The visitors nodded with appreciation.
“For the die-hard skeptics let them check the ages of the African artifacts
in European museums to see if they don’t predate the coming of the European in
the fifteenth century, some by centuries.”
“Nana, let’s go ahead,” another sharply-dressed African American man hung
with heavy cameras said. He was a fine man, tall and stout, of a fair
complexion, with a graying beard.
Nana nodded. “Buildings at that époque, I mean, the fourteenth century,
were made of daubed wattle. Painted pottery of the era was excavated recently.
”
The visitors nodded, impressed by the Chief’s knowledge and the great
history of the area.
“The town grew during the intermediate
phase which stretched from the sixteenth to the seventeenth century,” the chief
continued. “Mainly evenly distributed puddle mud houses appeared with a nuclear
market center. The growing commercial importance of Bono Manso strengthened its
position as a regional political entity. The population increased up to 10,000.”

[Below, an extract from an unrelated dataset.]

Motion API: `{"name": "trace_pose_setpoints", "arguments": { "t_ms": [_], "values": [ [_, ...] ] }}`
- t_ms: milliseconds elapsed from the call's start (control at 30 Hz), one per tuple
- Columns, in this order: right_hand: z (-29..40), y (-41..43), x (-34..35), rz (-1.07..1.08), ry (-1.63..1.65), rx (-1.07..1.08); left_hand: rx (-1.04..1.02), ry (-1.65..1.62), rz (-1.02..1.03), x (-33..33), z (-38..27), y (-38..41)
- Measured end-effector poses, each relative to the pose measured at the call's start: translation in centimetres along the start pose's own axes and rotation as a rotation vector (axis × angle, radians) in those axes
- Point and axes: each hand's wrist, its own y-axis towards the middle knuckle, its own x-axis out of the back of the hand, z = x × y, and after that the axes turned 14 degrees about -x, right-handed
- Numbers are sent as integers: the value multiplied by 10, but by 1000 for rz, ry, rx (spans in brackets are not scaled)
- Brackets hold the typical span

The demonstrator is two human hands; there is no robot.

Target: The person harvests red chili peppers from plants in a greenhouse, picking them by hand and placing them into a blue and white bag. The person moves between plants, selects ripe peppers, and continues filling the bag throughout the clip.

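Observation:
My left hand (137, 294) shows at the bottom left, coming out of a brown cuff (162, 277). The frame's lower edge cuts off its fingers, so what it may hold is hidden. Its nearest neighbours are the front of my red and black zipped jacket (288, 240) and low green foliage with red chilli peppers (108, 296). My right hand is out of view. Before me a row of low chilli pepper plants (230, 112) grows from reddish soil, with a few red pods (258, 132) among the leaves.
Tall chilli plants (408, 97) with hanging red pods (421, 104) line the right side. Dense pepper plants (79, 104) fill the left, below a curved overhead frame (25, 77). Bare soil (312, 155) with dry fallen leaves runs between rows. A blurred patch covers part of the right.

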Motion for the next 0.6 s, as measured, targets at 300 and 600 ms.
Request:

“That’s a hundred and fifty percent growth!” a young Ghanaian man said,
staring about with glittering eyes and a conceited smile.
“You’ve a good head for figures,” Nana remarked.
“I’m a final year student in demography at the University of Development
Studies in Tamale,” the young man said, clearly
tickled.
“Not surprising,” Nana said and continued: “We’ve found a lot of
evidence—especially imported glass beads and mica coated pottery—of Bono Manso
participating in long-distance trade at this time. And typical of this area and
period, ethnic groups in Bono Manso lived in their own separate distinct
quarters.”
“Wasn’t that a form of apartheid?” an elderly African American woman asked,
fixing her green eyes on the guide with a calm concern.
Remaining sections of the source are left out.